◆ Exercise aim: Set down the whole listing below exactly, without pictures.

◆ Provided material:
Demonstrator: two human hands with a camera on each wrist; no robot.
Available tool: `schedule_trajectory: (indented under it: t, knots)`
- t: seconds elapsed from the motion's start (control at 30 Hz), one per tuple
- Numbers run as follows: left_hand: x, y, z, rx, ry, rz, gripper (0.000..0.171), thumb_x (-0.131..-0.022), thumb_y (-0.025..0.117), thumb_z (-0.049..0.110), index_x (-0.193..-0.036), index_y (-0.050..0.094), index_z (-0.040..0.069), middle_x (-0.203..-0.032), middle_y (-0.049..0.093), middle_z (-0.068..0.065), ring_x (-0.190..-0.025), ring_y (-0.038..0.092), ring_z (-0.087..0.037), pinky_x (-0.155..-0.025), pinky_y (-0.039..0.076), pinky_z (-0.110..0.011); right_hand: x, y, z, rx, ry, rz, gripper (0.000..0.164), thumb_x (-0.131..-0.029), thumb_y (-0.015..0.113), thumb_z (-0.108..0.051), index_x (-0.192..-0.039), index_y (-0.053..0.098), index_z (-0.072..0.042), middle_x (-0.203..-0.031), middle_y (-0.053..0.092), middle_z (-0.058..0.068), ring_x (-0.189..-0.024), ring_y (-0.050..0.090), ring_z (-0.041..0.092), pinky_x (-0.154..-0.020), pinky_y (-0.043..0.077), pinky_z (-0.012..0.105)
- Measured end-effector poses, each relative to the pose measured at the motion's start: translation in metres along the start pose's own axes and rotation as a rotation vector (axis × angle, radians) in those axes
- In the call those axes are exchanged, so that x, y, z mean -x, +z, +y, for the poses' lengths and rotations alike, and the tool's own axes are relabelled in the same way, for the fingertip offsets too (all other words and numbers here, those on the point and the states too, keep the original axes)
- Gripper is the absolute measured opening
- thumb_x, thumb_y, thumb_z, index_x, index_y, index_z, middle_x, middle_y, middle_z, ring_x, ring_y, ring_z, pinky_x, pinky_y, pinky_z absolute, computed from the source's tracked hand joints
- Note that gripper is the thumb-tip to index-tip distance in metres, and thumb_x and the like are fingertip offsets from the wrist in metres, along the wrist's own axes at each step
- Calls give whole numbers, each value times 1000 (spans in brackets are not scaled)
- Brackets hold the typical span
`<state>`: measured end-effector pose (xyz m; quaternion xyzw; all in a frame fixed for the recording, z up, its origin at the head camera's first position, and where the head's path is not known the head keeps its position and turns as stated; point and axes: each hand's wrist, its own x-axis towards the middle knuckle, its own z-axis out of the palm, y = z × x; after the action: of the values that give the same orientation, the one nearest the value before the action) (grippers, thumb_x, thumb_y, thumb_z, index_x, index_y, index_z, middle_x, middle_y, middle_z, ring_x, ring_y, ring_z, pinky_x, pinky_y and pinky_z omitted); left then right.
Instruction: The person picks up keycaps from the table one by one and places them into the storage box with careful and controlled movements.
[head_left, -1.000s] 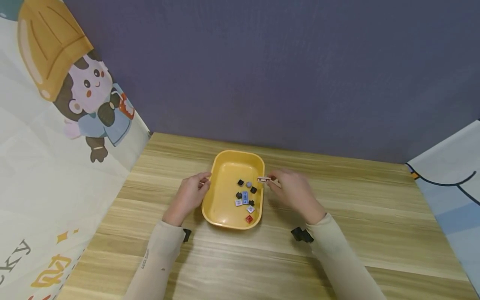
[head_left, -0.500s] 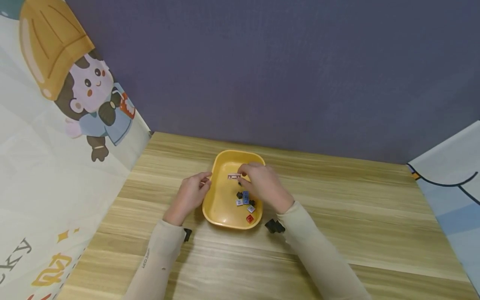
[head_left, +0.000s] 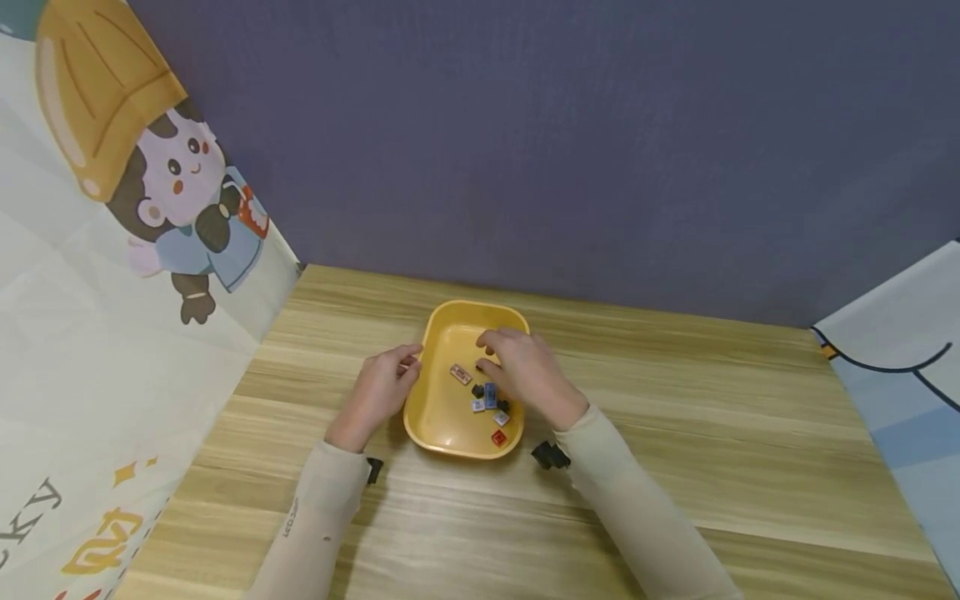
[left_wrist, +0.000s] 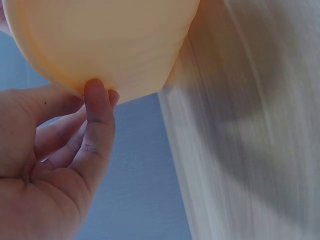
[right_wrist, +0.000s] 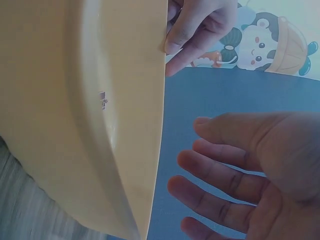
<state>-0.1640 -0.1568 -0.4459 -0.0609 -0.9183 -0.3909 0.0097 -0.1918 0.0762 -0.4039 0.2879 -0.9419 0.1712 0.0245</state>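
Note:
A yellow plastic tray (head_left: 438, 421) holds several small pieces. My left hand (head_left: 373, 398) pinches its left rim; in the left wrist view the fingers (left_wrist: 97, 115) press against the outer wall. Over the tray's right side hangs my right hand (head_left: 531, 377), fingers spread and holding nothing, as the right wrist view confirms. A pinkish printed tile (head_left: 461, 374) lies on the tray floor, left of that hand. Nearby are a blue printed tile (head_left: 491, 395), white tiles (head_left: 501, 419), a red tile (head_left: 498, 438) and black pieces (head_left: 477, 390). My right hand hides some pieces.
The tray stands on a wood-grain table (head_left: 712, 433). Behind the table rises a dark blue partition (head_left: 562, 150). A cartoon-printed sheet (head_left: 67, 333) hangs at the left. Black wrist mounts (head_left: 551, 455) sit under the sleeves.
My right hand moved left from the tray's right rim to over its inside and let go of the pinkish tile, which now lies on the tray floor. The left hand stayed put.

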Motion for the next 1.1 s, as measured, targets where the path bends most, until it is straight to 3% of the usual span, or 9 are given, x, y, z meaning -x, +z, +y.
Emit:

◆ Answer area:
Demonstrator: two human hands with a camera on each wrist; no robot.
Available tool: `schedule_trajectory: (indented under it: t, knots)`
- t: seconds elapsed from the motion's start (control at 30 Hz), one per tuple
- Numbers run as follows: left_hand: x, y, z, rx, ry, rz, gripper (0.000..0.171), thumb_x (-0.131..-0.022), thumb_y (-0.025..0.117), thumb_z (-0.049..0.110), index_x (-0.193..-0.036), index_y (-0.050..0.094), index_z (-0.040..0.069), middle_x (-0.203..-0.032), middle_y (-0.049..0.093), middle_z (-0.068..0.065), ring_x (-0.190..-0.025), ring_y (-0.038..0.092), ring_z (-0.087..0.037), pinky_x (-0.155..-0.025), pinky_y (-0.039..0.076), pinky_z (-0.110..0.011); right_hand: x, y, z, rx, ry, rz, gripper (0.000..0.164), thumb_x (-0.131..-0.029), thumb_y (-0.015..0.113), thumb_z (-0.108..0.051), index_x (-0.192..-0.039), index_y (-0.053..0.098), index_z (-0.072..0.042), middle_x (-0.203..-0.031), middle_y (-0.053..0.092), middle_z (-0.058..0.068), ring_x (-0.189..-0.024), ring_y (-0.050..0.090), ring_z (-0.041..0.092), pinky_x (-0.154..-0.020), pinky_y (-0.043..0.077), pinky_z (-0.012..0.105)
- Measured end-effector poses, each relative to the pose measured at the motion's start: translation in metres along the start pose's own axes and rotation as a rotation vector (axis × angle, radians) in those axes
- In the call those axes are exchanged, so that x, y, z mean -x, +z, +y, for the poses' lengths and rotations alike, and the tool's own axes are relabelled in the same way, for the fingertip offsets too (all other words and numbers here, those on the point and the states too, keep the original axes)
- Gripper is the absolute measured opening
- thumb_x, thumb_y, thumb_z, index_x, index_y, index_z, middle_x, middle_y, middle_z, ring_x, ring_y, ring_z, pinky_x, pinky_y, pinky_z absolute, computed from the source's tracked hand joints
- Note that gripper is the thumb-tip to index-tip distance in metres, and thumb_x and the like are fingertip offsets from the wrist in metres, along the wrist's own axes at each step
- Calls give whole numbers, each value times 1000 (spans in brackets are not scaled)
- Brackets hold the typical span
`<state>`: measured end-effector pose (xyz m; quaternion xyzw; all in a frame fixed for the recording, z up, its origin at the head camera's first position, and where the head's path is not known the head keeps its position and turns as stated; point and axes: each hand's wrist, its own x-axis towards the middle knuckle, its own z-axis out of the palm, y = z × x; after the action: of the values that give the same orientation, the one nearest the value before the action) (grippers, thumb_x, thumb_y, thumb_z, index_x, index_y, index_z, middle_x, middle_y, middle_z, ring_x, ring_y, ring_z, pinky_x, pinky_y and pinky_z omitted); left then right.
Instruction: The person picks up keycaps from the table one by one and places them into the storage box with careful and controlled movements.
[head_left, -1.000s] 
[head_left, -0.500s] 
[head_left, +0.000s] 
[left_wrist, +0.000s] 
[right_wrist, +0.000s] 
<state>-0.1640 -0.1568 -0.4459 -0.0609 -0.9183 -0.3909 0.0097 -0.1918 0.0762 -0.4039 0.2879 -0.9419 0.1712 0.0245</state>
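Note:
A yellow plastic tray (head_left: 438, 421) holds several small pieces. My left hand (head_left: 373, 398) pinches its left rim; in the left wrist view the fingers (left_wrist: 97, 115) press against the outer wall. Over the tray's right side hangs my right hand (head_left: 531, 377), fingers spread and holding nothing, as the right wrist view confirms. A pinkish printed tile (head_left: 461, 374) lies on the tray floor, left of that hand. Nearby are a blue printed tile (head_left: 491, 395), white tiles (head_left: 501, 419), a red tile (head_left: 498, 438) and black pieces (head_left: 477, 390). My right hand hides some pieces.
The tray stands on a wood-grain table (head_left: 712, 433). Behind the table rises a dark blue partition (head_left: 562, 150). A cartoon-printed sheet (head_left: 67, 333) hangs at the left. Black wrist mounts (head_left: 551, 455) sit under the sleeves.
My right hand moved left from the tray's right rim to over its inside and let go of the pinkish tile, which now lies on the tray floor. The left hand stayed put.
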
Motion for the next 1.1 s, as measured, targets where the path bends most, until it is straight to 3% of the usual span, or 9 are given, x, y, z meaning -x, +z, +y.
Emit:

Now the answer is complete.